External Colloquium: Silvia Maja Melzer (Bielefeld University)
|Waar:||B.0128, Grote Rozenstraat 31, 9712 TG Groningen|
Silvia Maja Melzer (Bielefeld University, Germany): First and Second Generation Immigrants at the German Labor Market: A Relational Inequality Approach
We conceptualize immigrant incorporation as a categorically driven process, contrasting the bright distinctions between first generation immigrants and natives, with more blurry second generation contrasts. We analyze linked employer-employee data for a large sample of employees in 97 large organizations in Germany and focus on non-European Union 15 immigrants. We explore how generational status, labor market and workplace contexts expand or mitigate native-immigrant wage inequalities. We find a substantial average first generation immigrant-native wage gap, which is not explained by individual human capital differences or most aspects of the organizational context. In contrast, there is on average no second generation wage gap, but substantial variation across workplaces. The earnings of 2G immigrants are more influenced by individual and organizational characteristics. Our results indicate, that first generation immigrants’ earnings are mainly driven by competition processes – first generation immigrants’ earnings are lower relative to comparable native Germans in predominantly immigrant organizations. In contrast, increased contact between native Germans and their second generation immigrant colleagues seem to reduce earnings gaps, but only up to a tipping point of 31% of immigrants, after which competition processes reappear. Moreover, second generation immigrants do better in workplaces where they have intersectional advantages over natives and in upper-tier jobs. In lower-tier jobs second generation immigrants look more like first generation immigrants, especially when they are employed in high inequality or low collective bargaining workplaces.

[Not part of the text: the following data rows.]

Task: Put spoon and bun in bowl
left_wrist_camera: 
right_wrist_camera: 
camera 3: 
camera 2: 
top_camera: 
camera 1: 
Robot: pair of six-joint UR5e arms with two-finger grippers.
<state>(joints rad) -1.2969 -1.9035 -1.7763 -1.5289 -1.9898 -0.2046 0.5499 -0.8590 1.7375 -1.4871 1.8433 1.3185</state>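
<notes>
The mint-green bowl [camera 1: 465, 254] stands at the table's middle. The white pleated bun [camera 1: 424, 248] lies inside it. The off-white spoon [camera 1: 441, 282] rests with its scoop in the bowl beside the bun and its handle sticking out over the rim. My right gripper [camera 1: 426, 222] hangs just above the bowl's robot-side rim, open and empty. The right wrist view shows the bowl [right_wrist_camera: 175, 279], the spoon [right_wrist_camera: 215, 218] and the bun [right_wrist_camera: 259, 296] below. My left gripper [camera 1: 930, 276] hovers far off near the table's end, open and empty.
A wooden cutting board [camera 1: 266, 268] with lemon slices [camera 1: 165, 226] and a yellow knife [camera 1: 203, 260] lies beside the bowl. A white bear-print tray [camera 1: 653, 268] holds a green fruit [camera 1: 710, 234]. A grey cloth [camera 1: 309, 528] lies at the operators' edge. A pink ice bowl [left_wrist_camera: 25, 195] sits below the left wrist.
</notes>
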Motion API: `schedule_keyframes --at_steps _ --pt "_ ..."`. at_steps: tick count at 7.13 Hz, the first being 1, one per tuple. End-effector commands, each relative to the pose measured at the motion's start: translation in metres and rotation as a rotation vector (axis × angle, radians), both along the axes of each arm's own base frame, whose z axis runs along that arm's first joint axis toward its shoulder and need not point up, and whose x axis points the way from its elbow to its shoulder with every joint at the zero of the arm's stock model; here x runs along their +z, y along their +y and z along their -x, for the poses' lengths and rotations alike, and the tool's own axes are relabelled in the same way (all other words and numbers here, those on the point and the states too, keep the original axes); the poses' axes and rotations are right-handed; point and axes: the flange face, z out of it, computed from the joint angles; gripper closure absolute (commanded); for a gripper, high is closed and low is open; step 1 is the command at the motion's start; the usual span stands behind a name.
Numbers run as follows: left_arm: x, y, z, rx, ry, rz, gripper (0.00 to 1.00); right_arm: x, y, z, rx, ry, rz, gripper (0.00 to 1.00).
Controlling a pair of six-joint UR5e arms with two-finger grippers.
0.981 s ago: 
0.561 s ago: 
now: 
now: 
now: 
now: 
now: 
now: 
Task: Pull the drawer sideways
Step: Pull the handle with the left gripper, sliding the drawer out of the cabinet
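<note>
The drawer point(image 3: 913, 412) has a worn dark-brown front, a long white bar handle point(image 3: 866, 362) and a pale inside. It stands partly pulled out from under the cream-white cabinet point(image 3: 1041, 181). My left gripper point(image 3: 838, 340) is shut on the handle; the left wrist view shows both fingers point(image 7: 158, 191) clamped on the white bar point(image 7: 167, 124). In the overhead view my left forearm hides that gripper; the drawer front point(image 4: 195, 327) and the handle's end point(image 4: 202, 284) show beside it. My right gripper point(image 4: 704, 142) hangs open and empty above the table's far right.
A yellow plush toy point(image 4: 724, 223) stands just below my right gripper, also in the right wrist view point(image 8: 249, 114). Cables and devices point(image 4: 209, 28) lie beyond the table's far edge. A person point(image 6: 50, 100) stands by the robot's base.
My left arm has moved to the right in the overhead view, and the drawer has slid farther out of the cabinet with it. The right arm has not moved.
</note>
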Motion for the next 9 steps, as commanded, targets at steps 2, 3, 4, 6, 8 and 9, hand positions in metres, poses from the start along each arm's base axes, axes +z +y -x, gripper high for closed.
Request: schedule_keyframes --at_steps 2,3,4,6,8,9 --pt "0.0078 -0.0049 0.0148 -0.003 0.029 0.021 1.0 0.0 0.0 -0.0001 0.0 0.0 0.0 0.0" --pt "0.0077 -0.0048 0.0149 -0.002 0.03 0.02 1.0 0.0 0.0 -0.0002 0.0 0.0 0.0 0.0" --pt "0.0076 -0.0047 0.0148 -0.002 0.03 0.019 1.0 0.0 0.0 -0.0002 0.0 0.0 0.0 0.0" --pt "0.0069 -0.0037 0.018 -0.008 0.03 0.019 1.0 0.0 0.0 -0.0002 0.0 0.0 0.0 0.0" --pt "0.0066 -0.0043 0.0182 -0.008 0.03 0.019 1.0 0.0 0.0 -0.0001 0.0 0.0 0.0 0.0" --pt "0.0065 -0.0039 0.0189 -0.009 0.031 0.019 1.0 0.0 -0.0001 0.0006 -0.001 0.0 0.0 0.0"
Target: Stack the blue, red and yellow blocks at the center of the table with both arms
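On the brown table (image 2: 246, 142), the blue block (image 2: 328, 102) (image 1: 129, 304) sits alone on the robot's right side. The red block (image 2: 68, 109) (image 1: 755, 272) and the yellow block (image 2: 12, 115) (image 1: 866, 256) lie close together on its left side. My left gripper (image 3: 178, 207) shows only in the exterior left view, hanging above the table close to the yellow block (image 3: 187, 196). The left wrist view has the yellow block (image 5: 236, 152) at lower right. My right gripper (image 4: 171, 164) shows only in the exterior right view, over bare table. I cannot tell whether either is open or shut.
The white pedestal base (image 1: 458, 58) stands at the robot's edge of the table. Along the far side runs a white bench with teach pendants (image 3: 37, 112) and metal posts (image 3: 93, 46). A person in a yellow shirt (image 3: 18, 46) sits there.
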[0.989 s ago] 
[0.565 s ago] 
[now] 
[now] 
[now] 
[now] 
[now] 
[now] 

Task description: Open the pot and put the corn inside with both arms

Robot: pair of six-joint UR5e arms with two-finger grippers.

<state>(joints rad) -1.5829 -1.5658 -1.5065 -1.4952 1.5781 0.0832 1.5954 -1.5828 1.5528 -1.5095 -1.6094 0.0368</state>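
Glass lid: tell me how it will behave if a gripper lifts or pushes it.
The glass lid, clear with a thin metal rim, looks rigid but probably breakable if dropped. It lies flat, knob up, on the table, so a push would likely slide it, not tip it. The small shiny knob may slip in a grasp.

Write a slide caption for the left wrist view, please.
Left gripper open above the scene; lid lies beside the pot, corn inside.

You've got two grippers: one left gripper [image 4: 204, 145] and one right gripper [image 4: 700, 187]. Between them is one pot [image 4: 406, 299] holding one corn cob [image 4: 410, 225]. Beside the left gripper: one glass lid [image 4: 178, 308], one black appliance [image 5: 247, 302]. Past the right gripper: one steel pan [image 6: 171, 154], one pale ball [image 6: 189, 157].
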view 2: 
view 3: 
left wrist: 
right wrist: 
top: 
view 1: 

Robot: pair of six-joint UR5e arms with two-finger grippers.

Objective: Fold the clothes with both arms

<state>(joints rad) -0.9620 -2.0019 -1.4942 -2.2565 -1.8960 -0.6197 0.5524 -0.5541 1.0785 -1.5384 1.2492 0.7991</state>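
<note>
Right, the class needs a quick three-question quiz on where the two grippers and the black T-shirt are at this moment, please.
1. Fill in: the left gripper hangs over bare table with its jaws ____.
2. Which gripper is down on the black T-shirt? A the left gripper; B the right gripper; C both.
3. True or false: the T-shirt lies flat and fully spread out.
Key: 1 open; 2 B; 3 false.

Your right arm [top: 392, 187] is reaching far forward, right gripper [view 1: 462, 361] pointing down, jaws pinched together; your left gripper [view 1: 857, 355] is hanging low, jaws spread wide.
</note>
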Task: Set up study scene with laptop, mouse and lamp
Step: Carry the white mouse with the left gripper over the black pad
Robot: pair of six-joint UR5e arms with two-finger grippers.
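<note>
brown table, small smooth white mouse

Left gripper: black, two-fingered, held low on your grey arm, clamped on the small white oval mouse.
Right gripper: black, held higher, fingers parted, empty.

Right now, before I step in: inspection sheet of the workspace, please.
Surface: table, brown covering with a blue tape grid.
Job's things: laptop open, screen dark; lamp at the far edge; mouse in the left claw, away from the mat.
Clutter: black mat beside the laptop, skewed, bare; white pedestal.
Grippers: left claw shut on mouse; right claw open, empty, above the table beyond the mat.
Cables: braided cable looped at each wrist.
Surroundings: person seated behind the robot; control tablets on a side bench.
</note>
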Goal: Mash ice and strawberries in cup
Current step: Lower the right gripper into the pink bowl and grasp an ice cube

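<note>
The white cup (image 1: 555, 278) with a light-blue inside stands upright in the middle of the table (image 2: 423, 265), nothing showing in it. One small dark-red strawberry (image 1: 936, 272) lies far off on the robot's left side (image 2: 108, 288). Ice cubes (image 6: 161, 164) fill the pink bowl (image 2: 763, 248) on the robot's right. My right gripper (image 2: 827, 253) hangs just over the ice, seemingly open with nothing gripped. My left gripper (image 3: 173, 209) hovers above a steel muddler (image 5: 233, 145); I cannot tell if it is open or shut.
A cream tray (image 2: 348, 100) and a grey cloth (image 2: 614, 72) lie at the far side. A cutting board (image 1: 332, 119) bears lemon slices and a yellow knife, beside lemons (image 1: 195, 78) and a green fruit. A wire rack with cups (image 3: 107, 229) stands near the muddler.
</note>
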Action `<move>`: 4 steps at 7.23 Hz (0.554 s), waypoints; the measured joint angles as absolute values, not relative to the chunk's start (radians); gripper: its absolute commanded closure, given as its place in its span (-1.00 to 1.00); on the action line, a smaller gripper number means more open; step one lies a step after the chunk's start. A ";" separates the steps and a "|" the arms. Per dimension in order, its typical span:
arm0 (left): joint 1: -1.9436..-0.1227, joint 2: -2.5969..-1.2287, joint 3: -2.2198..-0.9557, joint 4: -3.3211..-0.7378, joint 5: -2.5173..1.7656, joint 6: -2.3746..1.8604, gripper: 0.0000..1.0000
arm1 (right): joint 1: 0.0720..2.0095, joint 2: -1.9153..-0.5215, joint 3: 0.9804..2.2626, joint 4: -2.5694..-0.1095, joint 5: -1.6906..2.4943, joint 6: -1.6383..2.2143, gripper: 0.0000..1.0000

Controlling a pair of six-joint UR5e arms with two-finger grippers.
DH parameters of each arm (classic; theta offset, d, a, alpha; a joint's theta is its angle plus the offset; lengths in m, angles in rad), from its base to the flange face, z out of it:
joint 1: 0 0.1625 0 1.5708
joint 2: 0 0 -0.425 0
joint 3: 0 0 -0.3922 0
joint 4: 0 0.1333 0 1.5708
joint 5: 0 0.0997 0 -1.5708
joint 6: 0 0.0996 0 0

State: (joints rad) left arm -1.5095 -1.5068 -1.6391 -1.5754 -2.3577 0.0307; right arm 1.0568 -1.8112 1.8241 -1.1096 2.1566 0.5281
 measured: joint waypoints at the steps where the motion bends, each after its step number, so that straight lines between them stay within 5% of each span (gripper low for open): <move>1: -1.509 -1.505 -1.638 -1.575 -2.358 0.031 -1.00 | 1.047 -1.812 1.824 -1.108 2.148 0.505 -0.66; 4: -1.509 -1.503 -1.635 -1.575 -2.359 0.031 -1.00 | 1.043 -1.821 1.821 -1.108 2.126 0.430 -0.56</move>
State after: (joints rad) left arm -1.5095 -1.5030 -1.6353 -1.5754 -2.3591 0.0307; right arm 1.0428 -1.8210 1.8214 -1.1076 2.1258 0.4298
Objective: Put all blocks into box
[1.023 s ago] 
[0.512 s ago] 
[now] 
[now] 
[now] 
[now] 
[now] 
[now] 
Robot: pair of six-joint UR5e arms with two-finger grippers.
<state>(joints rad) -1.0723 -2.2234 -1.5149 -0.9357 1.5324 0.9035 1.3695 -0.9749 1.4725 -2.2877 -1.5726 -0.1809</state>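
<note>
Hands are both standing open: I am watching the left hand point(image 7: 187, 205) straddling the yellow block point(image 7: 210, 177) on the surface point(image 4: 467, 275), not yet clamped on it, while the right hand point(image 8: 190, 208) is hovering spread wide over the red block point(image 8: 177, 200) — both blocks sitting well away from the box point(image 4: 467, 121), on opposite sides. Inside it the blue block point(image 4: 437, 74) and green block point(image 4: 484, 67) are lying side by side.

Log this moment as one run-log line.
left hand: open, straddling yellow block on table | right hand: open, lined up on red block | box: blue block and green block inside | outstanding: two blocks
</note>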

Silvia Maja Melzer is currently working as a Post-doc at the Faculty of Sociology at the Bielefeld University. She defended her dissertation with the title “Causes and Consequences of the Gender Specific Migration from East to West Germany” in January 2014. Her research focuses on social structures and social inequality at the labor market, in particular she investigates the role of firms for the genesis of income inequality. She has published in international journals as the European Sociological Review, European Society, Industrial and Labor Relations Review and the Journal of Marriage and Family. The talk will be based on shared work with Donald Tomaskovic-Devey, Reinhard Schuck and Peter Jacobebbinghaus.